A post hoc analysis evaluated the safety, efficacy, and tolerability of IDP-126 gel in Black patients with moderate to severe acne, of which there are limited data and literature describing its outcomes in this patient population.
A fixed-dose of clindamycin phosphate 1.2%/adapalene 0.15%/benzoyl peroxide 3.1% (IDP-126) gel was safe, well-tolerated, and efficacious in reducing investigator-assessed erythema in Black patients with acne, according to a poster presented at the 2023 Society of Dermatology Physician Assistants Fall Conference in Nashville, TN.1
According to study authors Callender et al, literature and data describing patient outcomes for patients with skin of color in relation to this fixed-dose combination are limited. It is important, they noted, to be conscientious of minimizing skin irritation in patients with more melanin-rich skin due to risk of pigmentary alterations such as hyperpigmentation and hypopigmentation.
The pooled, post hoc analysis examined and analyzed the results of 2 identical phase 3 studies (NCT04214639; NCT04214652) involving patients ages 9 years and older with moderate to severe acne as defined by a score of 3 or 4 for on the Evaluator’s Global Severity Score scale.
Patients were randomized using a 2:1 ratio, wherein 2 patients were assigned to once-daily treatment with IDP-126 gel for every 1 patient assigned to treatment with a vehicle control gel. Both patient groups were provided with identical cleansers, lotions, and sunscreens on an as-needed basis.
Of 363 patients in the pooled intent-to-treat population, approximately 14.9% self-identified as Black.

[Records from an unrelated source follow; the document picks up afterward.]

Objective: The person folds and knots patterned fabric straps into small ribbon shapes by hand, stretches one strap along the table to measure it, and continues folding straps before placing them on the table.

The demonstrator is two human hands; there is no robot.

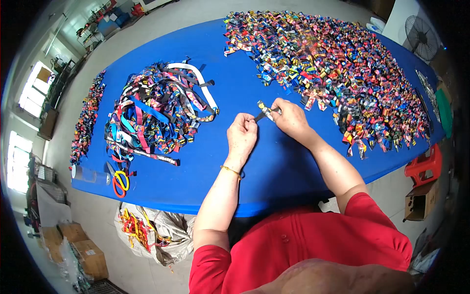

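Observation:
Between my two hands is a short patterned ribbon strap, dark at one end and printed in yellow and white. My left hand pinches its dark end. The fingers of my right hand are closed on its other end. Both hands are over the middle of the blue-covered table. To the left lies a tangled heap of printed straps, with a white band curving along its top. A wide spread of short folded ribbon pieces covers the right and far side, close to my right hand.
Scissors with red and yellow handles lie at the near left edge beside a clear plastic container. A row of ribbon pieces lines the left edge. A sack of scraps stands below, and a red stool at right.

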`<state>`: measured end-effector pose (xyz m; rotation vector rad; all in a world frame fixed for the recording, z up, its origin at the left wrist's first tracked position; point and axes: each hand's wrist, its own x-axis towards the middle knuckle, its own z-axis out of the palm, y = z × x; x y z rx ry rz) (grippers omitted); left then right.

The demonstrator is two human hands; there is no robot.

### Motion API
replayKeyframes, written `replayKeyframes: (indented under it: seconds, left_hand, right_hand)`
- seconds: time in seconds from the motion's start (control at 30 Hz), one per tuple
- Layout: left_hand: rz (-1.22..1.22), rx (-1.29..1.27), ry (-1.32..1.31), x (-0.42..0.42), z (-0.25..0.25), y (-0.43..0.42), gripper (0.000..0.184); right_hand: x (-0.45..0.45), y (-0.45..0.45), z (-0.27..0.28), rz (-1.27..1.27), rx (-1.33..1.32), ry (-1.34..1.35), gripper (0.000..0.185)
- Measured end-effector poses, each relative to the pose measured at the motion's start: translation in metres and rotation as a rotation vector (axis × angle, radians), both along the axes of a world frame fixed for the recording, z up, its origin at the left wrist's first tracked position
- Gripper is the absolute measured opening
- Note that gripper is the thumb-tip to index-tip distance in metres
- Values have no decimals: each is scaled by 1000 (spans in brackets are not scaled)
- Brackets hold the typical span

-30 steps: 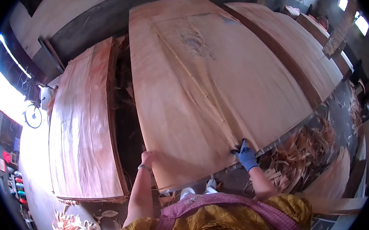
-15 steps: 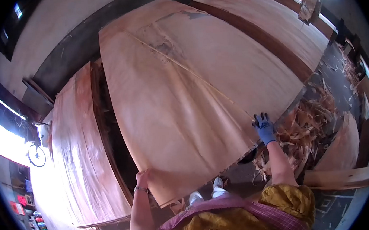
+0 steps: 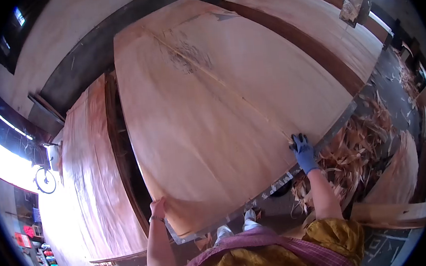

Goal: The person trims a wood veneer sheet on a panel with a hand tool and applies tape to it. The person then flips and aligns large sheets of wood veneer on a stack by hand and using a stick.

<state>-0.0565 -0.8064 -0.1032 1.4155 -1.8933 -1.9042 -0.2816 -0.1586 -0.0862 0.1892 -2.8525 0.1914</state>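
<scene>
A large, thin wood veneer sheet (image 3: 198,134) covers the top of the middle stack, with a long raised seam running diagonally down to my right hand. My left hand (image 3: 158,207), bare with a bracelet at the wrist, is closed on the sheet's left edge close to the near corner. My right hand (image 3: 304,154), in a blue-grey glove with dark fingertips, has its fingers curled at the near end of the seam. Soft creases spread between the hands. A dark, rough patch (image 3: 188,58) marks the sheet's far part. Along the near edge a grey strip (image 3: 276,183) shows beneath the veneer.
Another veneer stack (image 3: 94,171) stands at left across a narrow gap, and a further one (image 3: 309,22) at back right. Curled wood scraps (image 3: 357,145) heap on the floor at right, beside leaning boards (image 3: 398,174). A bicycle (image 3: 45,180) stands far left.
The sheet's near edge has shifted back and left, exposing the grey strip beneath. Its folds have flattened. My left hand moved slightly left with the edge; my right fingers are more curled.
</scene>
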Motion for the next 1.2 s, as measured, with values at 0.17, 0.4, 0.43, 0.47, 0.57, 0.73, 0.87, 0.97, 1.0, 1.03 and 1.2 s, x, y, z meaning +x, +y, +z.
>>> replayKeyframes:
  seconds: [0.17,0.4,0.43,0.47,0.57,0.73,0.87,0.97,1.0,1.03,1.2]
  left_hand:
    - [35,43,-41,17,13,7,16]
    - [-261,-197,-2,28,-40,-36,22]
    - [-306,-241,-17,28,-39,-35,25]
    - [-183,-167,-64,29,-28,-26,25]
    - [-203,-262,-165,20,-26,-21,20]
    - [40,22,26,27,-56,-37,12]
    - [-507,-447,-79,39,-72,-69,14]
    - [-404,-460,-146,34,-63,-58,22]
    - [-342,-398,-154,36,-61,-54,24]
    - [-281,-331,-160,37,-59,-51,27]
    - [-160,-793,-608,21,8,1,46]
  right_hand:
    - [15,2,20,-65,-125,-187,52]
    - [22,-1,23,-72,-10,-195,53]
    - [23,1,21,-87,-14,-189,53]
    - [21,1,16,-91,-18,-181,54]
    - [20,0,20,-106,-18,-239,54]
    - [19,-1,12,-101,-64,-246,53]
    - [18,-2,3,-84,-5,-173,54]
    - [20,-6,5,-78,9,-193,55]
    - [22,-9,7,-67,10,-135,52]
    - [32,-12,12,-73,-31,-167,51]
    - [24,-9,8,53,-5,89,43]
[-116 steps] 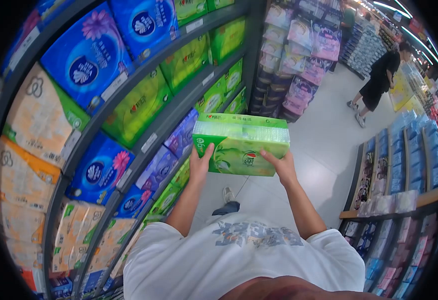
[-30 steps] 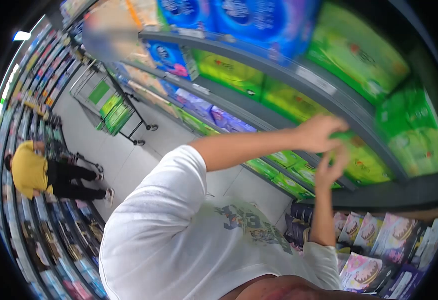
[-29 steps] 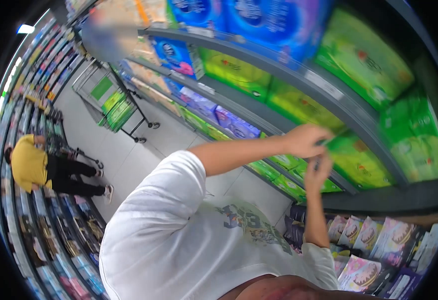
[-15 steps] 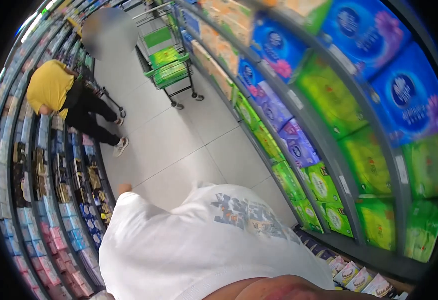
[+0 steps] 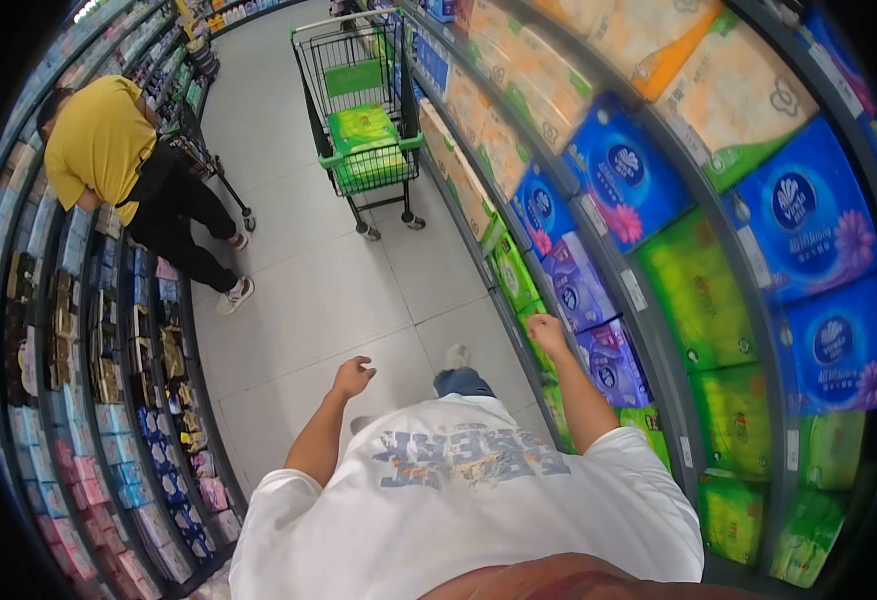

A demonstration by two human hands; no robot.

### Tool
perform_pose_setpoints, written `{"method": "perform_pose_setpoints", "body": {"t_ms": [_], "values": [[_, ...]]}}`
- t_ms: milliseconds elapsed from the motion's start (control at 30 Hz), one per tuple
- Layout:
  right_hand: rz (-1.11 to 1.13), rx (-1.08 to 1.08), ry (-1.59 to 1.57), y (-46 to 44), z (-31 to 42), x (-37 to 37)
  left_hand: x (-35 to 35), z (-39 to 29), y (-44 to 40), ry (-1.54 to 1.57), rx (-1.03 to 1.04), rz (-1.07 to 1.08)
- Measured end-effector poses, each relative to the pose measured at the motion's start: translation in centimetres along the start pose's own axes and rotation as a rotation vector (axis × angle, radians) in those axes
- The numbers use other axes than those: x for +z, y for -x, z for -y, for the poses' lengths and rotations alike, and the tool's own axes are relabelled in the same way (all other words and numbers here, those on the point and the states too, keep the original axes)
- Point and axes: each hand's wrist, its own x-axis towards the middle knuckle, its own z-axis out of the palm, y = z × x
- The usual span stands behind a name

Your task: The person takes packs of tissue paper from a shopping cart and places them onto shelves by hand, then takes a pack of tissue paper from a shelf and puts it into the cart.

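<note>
My left hand [image 5: 356,376] hangs over the floor in front of my white T-shirt [image 5: 459,500]. Its fingers are loosely curled and a little apart, with nothing in them. My right hand [image 5: 547,331] is held out at the right, its fingers curled closed and no object showing in them. From this view it is nearest to the shelf of green [image 5: 509,268] and purple tissue packs [image 5: 577,280]; I see no contact with them. One shoe [image 5: 458,356] of mine shows ahead on the tiles.
A shopping cart [image 5: 329,163] carrying green packs [image 5: 367,140] stands ahead. At the left a person in a yellow top [image 5: 104,140] bends toward shelves of small packs, beside another cart [image 5: 221,180]. Blue [image 5: 809,215] and orange tissue packs [image 5: 739,90] line the right shelves.
Both forearms and hands now show in front of my body; earlier only part of the left hand was visible. My view has turned, and the cart appears further right and lower.
</note>
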Motion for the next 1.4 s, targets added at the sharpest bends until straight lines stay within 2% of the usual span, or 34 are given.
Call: {"method": "perform_pose_setpoints", "body": {"t_ms": [67,133,233,267,300,333,367,433,467,533,567,600,633,733,767,800,833,867,933,1000,1033,1167,1233,1267,1300,1333,1367,1400], "values": [[0.076,-0.073,-0.011,-4.1,-1.2,3.7,-2.2,-3.5,-1.6,0.044,0.025,0.001],[0.201,-0.1,-0.005,-6.2,-3.1,6.4,-3.6,-4.2,-4.1,0.093,0.033,0.002],[0.398,0.144,0.086,-6.6,-5.6,8.6,-4.8,1.3,-7.5,0.133,-0.096,-0.138],[0.527,0.244,0.285,-8.6,-10.0,9.0,-4.8,4.5,-8.6,0.14,-0.169,-0.167],[0.669,0.216,0.575,-8.6,-8.9,8.8,-3.8,10.2,-9.6,0.134,-0.179,-0.256],[0.799,-0.033,0.795,-9.6,-10.6,8.5,-3.1,13.9,-9.9,0.125,-0.189,-0.344],[0.948,-0.254,0.996,-11.3,-11.8,7.7,-4.9,12.9,-7.8,0.313,-0.436,-0.218],[1.194,-0.737,1.316,-15.1,-12.4,6.5,-4.9,13.6,-4.8,0.4,-0.677,-0.284],[1.21,-0.746,1.304,-17.2,-11.0,6.4,-7.6,7.7,-2.7,0.185,-0.758,-0.141],[1.076,-0.229,1.011,-21.6,-7.6,6.5,-5.8,10.4,-2.9,0.406,-1.076,-0.159],[1.02,-0.26,0.955,-25.7,-8.7,7.3,-7.1,8.5,-3.7,0.404,-1.1,-0.163],[0.968,-0.283,0.899,-29.8,-11.0,8.5,-8.5,6.4,-4.5,0.357,-0.959,-0.094],[0.915,-0.358,0.923,-33.3,-10.5,9.3,-9.5,4.9,-6.2,0.381,-0.907,-0.101],[0.629,-0.853,1.045,-44.4,-7.7,13.0,-11.0,2.8,-14.3,0.563,-0.724,-0.232],[0.591,-0.903,1.256,-46.4,-3.6,14.1,-12.4,-1.3,-16.7,0.5,-0.556,-0.315],[0.502,-0.598,0.96,-49.2,-2.5,16.0,-13.9,-5.2,-19.6,0.513,-0.522,-0.307],[0.452,-0.506,0.733,-50.2,1.5,17.1,-15.0,-7.0,-22.2,0.503,-0.42,-0.272],[0.413,-0.076,0.295,-50.7,5.2,18.5,-16.2,-9.9,-24.4,0.461,-0.399,-0.258],[0.461,0.041,0.071,-49.2,14.8,19.9,-17.7,-13.6,-28.0,0.427,-0.304,-0.232],[0.476,-0.007,0.091,-48.8,17.8,21.4,-18.1,-15.2,-31.0,0.373,-0.258,-0.192],[0.483,-0.065,0.102,-48.9,17.3,21.8,-18.3,-15.1,-32.0,0.315,-0.198,-0.155],[0.552,0.088,0.169,-47.6,9.6,22.6,-18.5,-12.9,-35.4,0.186,-0.243,-0.079],[0.595,0.133,0.333,-44.7,7.8,20.8,-19.2,-10.9,-37.0,0.177,-0.339,-0.103],[0.625,0.123,0.423,-43.4,7.1,19.8,-19.6,-10.0,-37.9,0.272,-0.419,-0.108],[0.846,-0.246,0.798,-43.4,4.1,18.3,-20.6,-9.8,-38.6,0.266,-0.425,-0.098],[0.929,-0.71,1.103,-43.5,1.1,16.9,-22.0,-10.1,-39.7,0.356,-0.484,-0.084],[0.937,-0.621,1.112,-42.5,0.5,15.7,-23.5,-10.7,-41.1,0.444,-0.539,-0.067],[0.918,-0.328,1.049,-41.6,0.8,14.4,-25.3,-11.6,-42.8,0.412,-0.501,-0.047]]}}
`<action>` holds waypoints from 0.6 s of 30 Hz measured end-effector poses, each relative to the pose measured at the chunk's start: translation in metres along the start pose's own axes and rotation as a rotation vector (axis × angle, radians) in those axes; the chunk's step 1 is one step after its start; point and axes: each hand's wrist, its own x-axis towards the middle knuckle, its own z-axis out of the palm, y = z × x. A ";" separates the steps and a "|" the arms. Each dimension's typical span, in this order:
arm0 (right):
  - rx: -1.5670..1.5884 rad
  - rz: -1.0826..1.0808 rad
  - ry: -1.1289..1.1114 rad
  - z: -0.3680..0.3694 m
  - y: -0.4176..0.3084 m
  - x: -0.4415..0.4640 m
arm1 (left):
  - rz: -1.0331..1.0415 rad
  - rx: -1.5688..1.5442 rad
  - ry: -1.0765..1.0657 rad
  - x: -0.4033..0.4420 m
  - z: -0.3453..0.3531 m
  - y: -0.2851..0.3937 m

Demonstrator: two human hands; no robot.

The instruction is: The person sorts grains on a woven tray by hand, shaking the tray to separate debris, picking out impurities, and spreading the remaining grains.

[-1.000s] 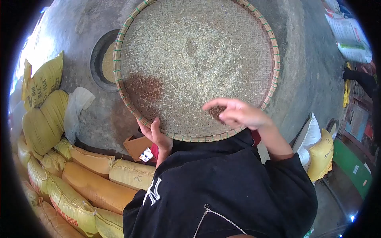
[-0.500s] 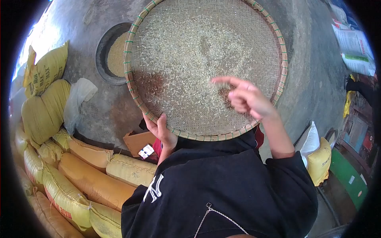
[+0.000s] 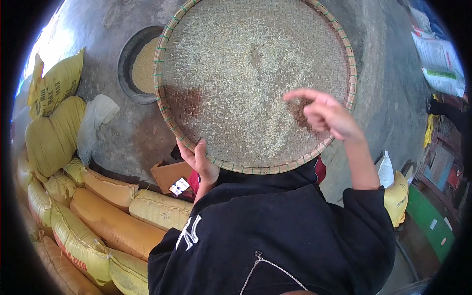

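Note:
A large round woven tray (image 3: 351, 73) with a green-tied rim lies level in front of my chest. Pale grains (image 3: 236, 73) are spread over its weave, thickest at the middle. My left hand (image 3: 200, 160) grips the rim at the lower left, thumb on top and fingers underneath. Over the right part of the tray is my right hand (image 3: 327, 114), its index finger stretched out to the left and the other fingers loosely curled. I see nothing held in it. Whether its fingertip touches the grains cannot be told.
A dark basin (image 3: 127, 73) of grain stands on the floor at the left. Filled yellow and orange sacks (image 3: 115, 221) are stacked at the lower left, near a cardboard box (image 3: 169, 174). More sacks (image 3: 437, 61) and a green board (image 3: 430, 219) are at the right.
My right hand has moved to the right over the tray. Tray and left hand have shifted slightly right in view since the first frame; my left hand keeps its grip on the rim.

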 end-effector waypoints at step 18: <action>-0.501 -0.115 -0.482 0.035 0.002 0.039 | -0.069 -0.189 0.039 0.000 -0.003 0.000</action>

As a result of treatment with IDP-126 gel, patients self-identifying as Black experienced improvements in erythema as assessed by investigators. Despite clinical improvements in erythema, investigators noted that no increases or incidences of hyperpigmentation or hyperpigmentation were evident. Rates of erythema had decreased by more than 10% from baseline to week 12 of treatment.
IDP-126 was deemed both safe and well-tolerated in this patient population, with only mild and moderate treatment-emergent adverse events (TEAE) reported among Black patients in the studies. The most commonly-reported TEAE was application site pain, followed by application site pruritus.
“Minimizing irritation is a key goal in managing acne in patients with skin of color, given the higher risk of pigmentary alterations in melanin-rich skin,” study authors wrote. “Despite the limited number of self-identified Black participants in these phase 3 studies, these post hoc analyses add valuable information to the limited literature describing treatment effects and tolerability of fixed-dose combination acne treatments in Black individuals.”